Взбешенный Эндрью не отвечал, чувствуя, что попал в нелепое положение. Он пытался овладеть собой. Устремил на нее глаза, желая заставить ее опустить свои, сверкавшие теперь холодным блеском. Одно мгновение они смотрели друг другу в лицо так близко, что Эндрью мог видеть жилку, бившуюся на ее шее, блеск ее зубов меж раскрытых губ. Наконец она произнесла:

- Это все, не так ли? - И круто повернулась лицом к классу. - Встаньте, дети, и скажите: "До свидания, доктор Мэнсон. Спасибо, что пришли к нам!"

Под грохот скамеек дети встали и хором повторили ее иронические слова.

Уши у Мэнсона горели, когда она провожала его к дверям. Он испытывал сильное замешательство, и к тому же ему было неприятно, что он вышел из себя и вел себя глупо, в то время как она сохраняла удивительное самообладание. Он подыскивал уничтожающую фразу, какую-нибудь внушительную реплику, но раньше, чем он успел что-нибудь придумать, дверь преспокойно захлопнули перед его носом.

VI

Прозлившись целый вечер, написав и разорвав три едких, как серная кислота, заявления врачебному инспектору, Мэнсон решил забыть весь этот эпизод. Чувство юмора, утраченное было во время визита на Бэнк-стрит, теперь вызывало у него недовольство собой за проявленное им мелочное самолюбие. Выдержав жестокую борьбу со своей упрямой гордостью шотландца, он решил, что был неправ, и оставил всякую мысль о жалобе, тем более - жалобе неуловимому Гриффитсу. Но он не мог, как ни старался, выбросить из головы Кристин Бэрлоу.
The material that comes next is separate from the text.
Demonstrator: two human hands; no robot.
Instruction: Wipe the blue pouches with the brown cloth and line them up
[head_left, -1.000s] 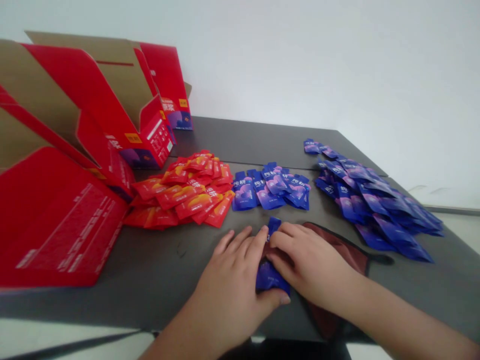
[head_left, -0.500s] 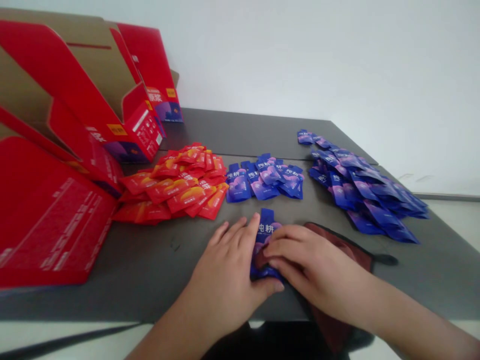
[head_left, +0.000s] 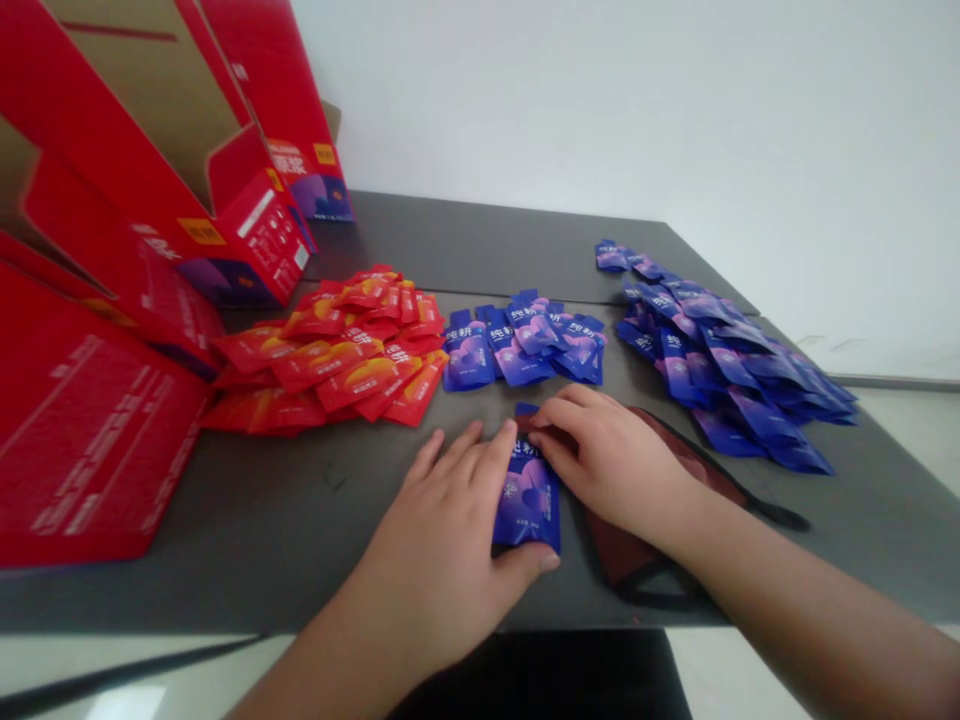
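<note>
A blue and purple pouch [head_left: 529,495] with white lettering lies flat on the grey table in front of me. My left hand [head_left: 457,520] rests along its left side, fingers stretched out and thumb at the bottom edge. At the pouch's top, the fingers of my right hand [head_left: 600,450] are pinched together on a bit of dark red-brown cloth, pressed against the pouch. Under my right hand and wrist spreads a brown cloth [head_left: 619,550] with black edging. Whether the pinched bit belongs to it is hidden by my hand.
Orange-red pouches [head_left: 337,365] are heaped at left. Behind my hands lie several blue pouches [head_left: 525,340], and a larger blue heap [head_left: 735,360] is at right. Open red cartons [head_left: 82,440] stand along the left side. A white wall [head_left: 600,110] rises behind the grey table [head_left: 480,220].
My right hand has moved up the pouch, from its lower part to its top, baring the lower front. My left hand stays beside it. The view has shifted slightly.
</note>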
Не глупо ли? Какая-то девчонка, школьная учительница, так упорно занимает его мысли, и он беспокоится, что она подумает о нем. Он твердил себе, что это просто следствие задетого самолюбия. Он всегда был застенчив и неуклюж с женщинами. Но никакими логическими рассуждениями не изменить было того факта, что он стал беспокоен и немного раздражителен. Когда он не следил за собою, например, когда, усталый, валился на кровать и начинал засыпать, сцена в классе вставала перед ним с новой яркостью, и он хмурился в темноте. Он видел опять, как она стискивала мел пальцами и темные глаза загорались гневом. На ее блузе на груди были три перламутровые пуговки. Ее фигура, тоненькая и подвижная, отличалась собранностью, четкостью и скупостью линий, говорившими о том, что она в детстве много бегала и отважно прыгала. Эндрью не задавался вопросов, красива ли она. Какова бы она ни была, она неотвязно стояла, как живая, в его воображении. И сердце в нем невольно сжималось никогда не испытанной сладкой грустью.